Spatial Settings

The conventions governing when and how lovers and would-be lovers could meet were usually rigid and unforgiving. The separation of the sexes, except within a family setting, made it difficult for many lovers to develop much of an actual acquaintance before making decisions about engagement or marriage. Conventions about the geography of a scene of love often determined whether it would lead to a romance smiled on by society that would end in marriage, or a scandal that would ruin lives. To be alone in a carriage with a man, even in daylight, would cast doubt on a woman's reputation if no engagement was immediately forthcoming. In Trollope's The American Senator, the ambitious Arabella Trefoil counts on the strength of this convention to extract an "offer" from Lord Rufford after she manages a long carriage ride home with him after a day of hunting. Trollope notes that "The hunting field is by no means a place suited for real love-making. . . . But in a post chaise it would be different."

In the literary representations the conventions of when and how lovers were to meet was a coded clue to who was going to be the heroine/hero and who the villain. Walks in the open countryside signaled that the lovers would suppress desire and abide by the rules. A walk in the garden was usually fine if the lovers were in full sunshine and avoided concealment in shade or behind bushes. A walk in the garden after dusk, however, evidenced deceit and desire. In the house, a visit in the parlor with another family member present was honorable, even if that other person was a young sister. A meeting alone in the parlor was reserved for accepted or nearly accepted lovers. One remembers the maneuvers of Jane Austen's Mrs. Bennett in Pride and Prejudice, setting up the scenes in which her girls could get the offer of marriage she so earnestly wished them to receive. If, however, that parlor setting involved a piano, one needed to be careful. A young woman singing a serious song alone to her own accompaniment–even if she sang badly–was usually innocent enough, but if the young man sang over her shoulder, or turned the pages, or if the song took a more jolly tone, the degree of danger increased. The line between an angelic creature singing of the soul and a flirt using music to beguile was a tricky one for a young woman to manage.

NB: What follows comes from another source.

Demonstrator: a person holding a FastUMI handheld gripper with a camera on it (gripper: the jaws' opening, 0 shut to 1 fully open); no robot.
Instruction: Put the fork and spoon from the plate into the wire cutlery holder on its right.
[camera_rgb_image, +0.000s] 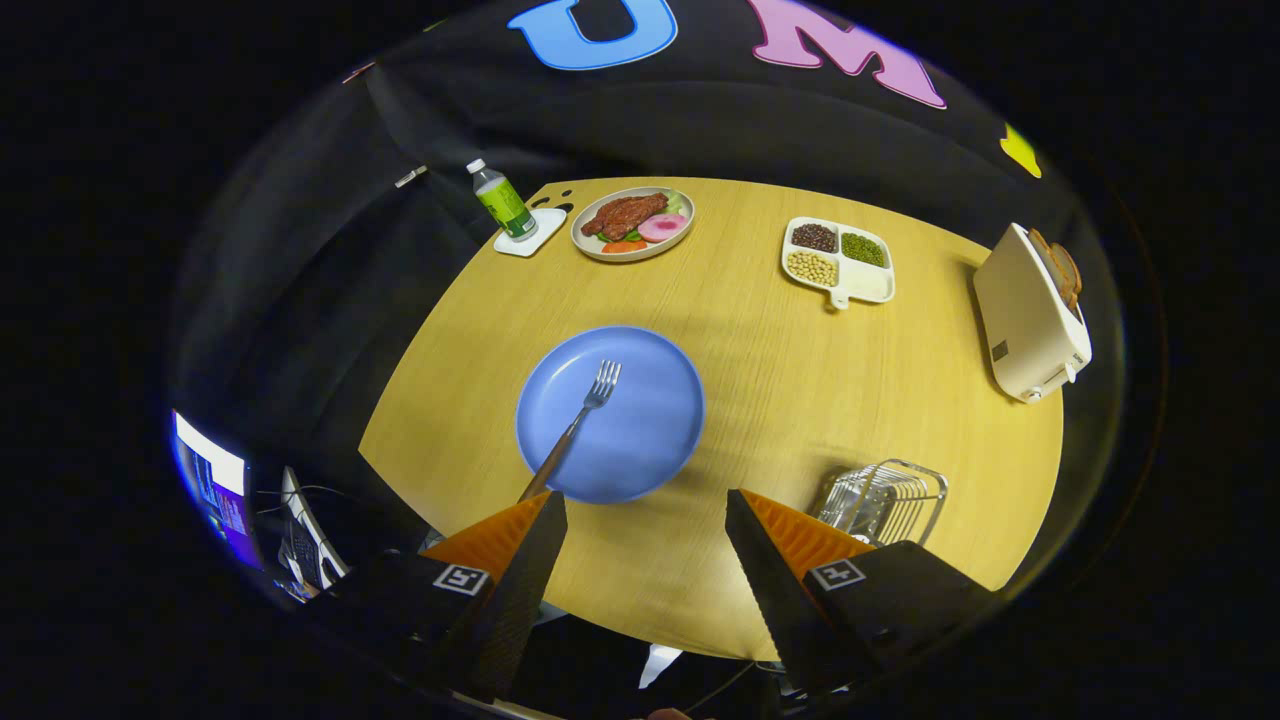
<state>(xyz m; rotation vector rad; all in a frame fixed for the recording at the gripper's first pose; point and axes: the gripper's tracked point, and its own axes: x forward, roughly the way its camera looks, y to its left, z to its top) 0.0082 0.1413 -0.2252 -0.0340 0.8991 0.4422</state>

In William Holman Hunt's painting,  The Awakening Conscience, the woman arises from the illicit lap of her lover who is seated at the piano. As George Landow's discussion of this scene indicates, the entire painting is coded with symbols that represent the sinful ways of this couple.

Though scenes in literature and art encoded the site of innocent love and or sinful behavior through the spatial setting, the conventions of publishers and art dealers typically imposed limits to what might be described or pictured. In the British and American traditions, there are few sexually explicit novels or paintings among art and literature meant for a middle-class audience, and portraits of sexual desire almost always illustrated that the wages of sin were severe. Nonetheless, coded language, including the imagery of flowers, could intimate what could not be written directly. For instance, Nathaniel Hawthorne's hero of The Blithedale Romance, Coverdale, cannot ignore the lush physical charms of Zenobia, but he reshapes her full-flowered beauty and "freedom of her deportment" as the signs that she is not innocent. He convinces himself, "''There is no folded petal, no latent dewdrop, in this perfectly developed rose!'"

Continental writers were less reticent about sensuality, however, and Madame Bovary is only one of several French novels of the nineteenth century with memorable moments of sensuality. The "sweetness of sensation" that produces Emma's "faintness" when she "smelt the perfume of the pomade that made his hair glossy" opens up one of the most sensual literary representations of sexual desire in the century. Emma also reluctantly takes an indiscreet carriage ride, assured by her lover that "It is done at Paris." Later Emma and Leon will cross yet another boundary to meet regularly in a hotel room they delighted to call "our room."

Scenes from real life were often not as constrained by convention as middle-class representations of love and seduction in art and literature. The American journal, the National Police Gazette—the nineteenth century's version of the National Enquirer—related stories about seductions on the floor, under tables, in clothing stores, and in the minister's office. The Reverend G.A. Kendrick of Columbus, Georgia, for example, seduced Miss Fannie Bush on the sofa of his study in the church. The day he got caught, however, they were on the floor, and he dived under a table to hide. In addition to women who got in trouble with their pastors, women working as domestic help were also at risk of sexual assault in the homes they cleaned, or as they were attended by physicians. One of the most lurid accounts of the latter is of Dr. Joseph E. Lowes, the physician who seduced his patient in her bed while plying her with drugs and forbidding her husband to have sexual relations with her because "her health would not admit of it."

In artistic representations, setting gave clear signals about how culturally sanctioned the scene of romance was, but in real life such events more often followed from social and economic structures which exposed vulnerable women to predatory men, or structures that led women to follow their urges in defiance of cultural and moral constraints. The court cases and public scandals, salacious as they often were, testify to the reality of sexual behavior in the mid-nineteenth century. Such representations, of course, give little suggestions about erotic or romantic attractions which brought the scandals into being in the first place. For representations of such passions, we do better to look to artistic representations, which were often charged with passion, even though the signs of such passion were coded.